Putusan tersebut dibacakan oleh Majelis Hakim yang diketuai Tongani dalam sidang lanjutan di Pengadilan Tindak Korupsi Surabaya, Selasa (25/10/2022). Dalam sidang tersebut, terdakwa mengikuti secara virtual dari tempatnya ditahan. Adapun jaksa penuntut umum Komisi Pemberantasan Korupsi dan penasihat hukum terdakwa hadir langsung di ruang sidang.
”Mengadili, menyatakan terdakwa telah terbukti bersalah secara bersama-sama melakukan tindak pidana korupsi,” ujar Tongani.
Dalam amar putusannya, majelis hakim menyatakan terdakwa Itong terbukti melanggar Pasal 12 huruf c dan Pasal 12 huruf B Undang-Undang Tindak Pidana Korupsi juncto Pasal 55 Ayat 1 juncto Pasal 65 KUHP. Dia menerima suap total Rp 450 juta, terdiri atas sebanyak Rp 400 juta dari panitera pengganti Muhammad Hamdan dan Rp 50 juta dari Hendro Kasiono. Suap diberikan dalam perkara sengketa ahli waris Made Manggalawati.
Itong merupakan hakim yang ditunjuk oleh Pengadilan Negeri Surabaya untuk menangani perkara pembubaran PT Soyu Giri Medika. Sebelum mengajukan permohonan pembubaran perusahaan, pengacara pemohon, yakni Hendro Kasiono, berkonsultasi kepada Itong melalui Hamdan dan meminta perkaranya dimenangkan.
Selain itu, terdakwa Itong juga menerima gratifikasi dari beberapa pengacara untuk memenangkan perkara yang mereka tangani. Total gratifikasi yang diterima Rp 95 juta. Namun, uang itu dinikmati bersama Hamdan selaku panitera pengganti. Dalam persidangan terungkap, panitera pengganti mendapatkan 10 persen, sedangkan hakim yang menangani perkara mendapatkan 90 persen.

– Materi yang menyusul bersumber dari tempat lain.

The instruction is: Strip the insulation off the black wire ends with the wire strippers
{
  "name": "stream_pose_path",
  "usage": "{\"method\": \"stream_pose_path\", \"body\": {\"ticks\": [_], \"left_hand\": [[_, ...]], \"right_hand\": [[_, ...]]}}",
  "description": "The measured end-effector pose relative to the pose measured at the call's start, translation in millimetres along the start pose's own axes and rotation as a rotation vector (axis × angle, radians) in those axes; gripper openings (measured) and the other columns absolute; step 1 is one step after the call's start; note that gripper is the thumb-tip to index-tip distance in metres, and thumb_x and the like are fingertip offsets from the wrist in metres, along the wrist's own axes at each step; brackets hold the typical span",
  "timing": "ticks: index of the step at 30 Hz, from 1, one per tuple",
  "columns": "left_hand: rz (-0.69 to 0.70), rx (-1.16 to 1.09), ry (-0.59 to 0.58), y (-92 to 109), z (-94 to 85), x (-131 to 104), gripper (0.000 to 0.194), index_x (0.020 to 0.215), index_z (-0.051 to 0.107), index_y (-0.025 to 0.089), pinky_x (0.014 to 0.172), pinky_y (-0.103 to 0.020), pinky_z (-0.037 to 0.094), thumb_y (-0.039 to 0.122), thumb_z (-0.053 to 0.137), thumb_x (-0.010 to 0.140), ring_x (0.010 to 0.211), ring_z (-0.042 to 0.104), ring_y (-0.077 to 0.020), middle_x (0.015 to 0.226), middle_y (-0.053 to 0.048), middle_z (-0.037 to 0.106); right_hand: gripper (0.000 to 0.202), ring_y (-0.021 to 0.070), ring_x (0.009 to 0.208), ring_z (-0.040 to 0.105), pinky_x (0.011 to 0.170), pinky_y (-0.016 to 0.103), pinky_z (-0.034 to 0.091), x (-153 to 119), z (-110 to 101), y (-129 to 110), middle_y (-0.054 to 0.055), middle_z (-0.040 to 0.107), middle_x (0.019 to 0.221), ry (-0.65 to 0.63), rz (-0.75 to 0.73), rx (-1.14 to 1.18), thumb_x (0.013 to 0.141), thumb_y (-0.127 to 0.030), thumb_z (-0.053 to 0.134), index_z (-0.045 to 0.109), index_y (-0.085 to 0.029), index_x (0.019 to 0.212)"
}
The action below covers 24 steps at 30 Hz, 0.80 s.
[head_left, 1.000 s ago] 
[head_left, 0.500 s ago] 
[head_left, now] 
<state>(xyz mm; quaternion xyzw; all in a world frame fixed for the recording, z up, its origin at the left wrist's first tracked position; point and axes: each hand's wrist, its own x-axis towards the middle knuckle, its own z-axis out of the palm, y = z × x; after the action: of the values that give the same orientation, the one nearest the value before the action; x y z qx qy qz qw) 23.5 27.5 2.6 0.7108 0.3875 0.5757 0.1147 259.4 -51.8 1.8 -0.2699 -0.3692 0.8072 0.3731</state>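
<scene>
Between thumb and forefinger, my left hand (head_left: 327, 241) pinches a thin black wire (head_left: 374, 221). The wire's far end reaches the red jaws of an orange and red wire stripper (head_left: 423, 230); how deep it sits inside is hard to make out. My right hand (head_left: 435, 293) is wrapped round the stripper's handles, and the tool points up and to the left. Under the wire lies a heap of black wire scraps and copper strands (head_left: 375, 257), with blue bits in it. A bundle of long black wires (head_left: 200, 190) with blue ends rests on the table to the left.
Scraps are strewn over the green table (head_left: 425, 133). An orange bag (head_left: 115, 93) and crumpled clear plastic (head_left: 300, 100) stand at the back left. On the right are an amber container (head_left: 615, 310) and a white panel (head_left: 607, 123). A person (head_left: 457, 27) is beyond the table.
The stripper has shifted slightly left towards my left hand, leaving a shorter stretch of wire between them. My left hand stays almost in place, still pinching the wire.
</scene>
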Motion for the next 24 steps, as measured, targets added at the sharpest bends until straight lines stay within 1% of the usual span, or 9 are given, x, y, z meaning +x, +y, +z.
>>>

Adapun dalam memutuskan perkara suap dan gratifikasi dengan terdakwa Itong Isnaini Hidayat, majelis hakim mempertimbangkan hal yang memberatkan dan meringankan. Hal yang dianggap memberatkan, antara lain, sikap terdakwa yang tidak jujur atau tidak mengakui perbuatannya. Sementara itu, yang meringankan adalah terdakwa belum pernah dihukum.
Banding
Menanggapi putusan majelis hakim tersebut, terdakwa Itong langsung menyatakan banding. Dia menolak dengan keras pendapat majelis hakim yang menyatakan dirinya tidak mau mengakui menerima uang dari Muhammad Hamdan dan Hendro Kasiono.
”Namun, saya tidak pernah menerima (uang itu) sehingga menyatakan banding (terhadap putusan majelis hakim),” ucap Itong.
Adapun jaksa penuntut umum KPK Mohammad Nur Aziz mengatakan, pihaknya masih pikir-pikir dalam menyikapi putusan majelis hakim. Ada banyak pertimbangan, salah satunya harus membahas amar putusan tersebut dengan pimpinan KPK.
Pihaknya menghormati putusan majelis hakim meskipun tidak mengabulkan semua tuntutan jaksa. Dalam tuntutannya, JPU KPK meminta terdakwa dihukum 7 tahun penjara dan didenda Rp 300 juta subsider enam bulan kurungan. Selain itu, dipidana tambahan berupa membayar uang pengganti Rp 390 juta subsider setahun kurungan.
”Kami menyatakan pikir-pikir. Mengenai putusan hukuman 5 tahun itu akan menjadi salah satu pertimbangan kami untuk melakukan upaya hukum berikutnya,” ucap Nur Aziz.
Terdakwa Itong ditangkap KPK pada 20 Januari 2022. Dia diperiksa penyidik dalam kaitan dengan perkara Muhammad Hamdan dan Hendro Kasiono.
Adapun Hamdan dihukum empat tahun penjara dan denda Rp 250 juta subsider 6 bulan kurungan. Selain hukuman pokok, terdakwa juga menerima hukuman tambahan berupa membayar uang pengganti Rp 46 juta.
Dalam amar putusannya, majelis hakim menyatakan terdakwa Hamdan terbukti bersalah sesuai dengan dakwaan alternatif kesatu dan dakwaan kedua, yakni Pasal 12 huruf c UU Tindak Pidana Korupsi juncto Pasal 55 juncto Pasal 65 KUHP. Selain itu, juga Pasal 12 huruf B.
Putusan majelis hakim Pengadilan Tipikor Surabaya itu sama persis dengan tuntutan jaksa penuntut umum Komisi Pemberantasan Korupsi. Pada sidang sebelumnya jaksa menuntut terdakwa dinyatakan terbukti secara sah dan meyakinkan bersalah melakukan tindak pidana korupsi.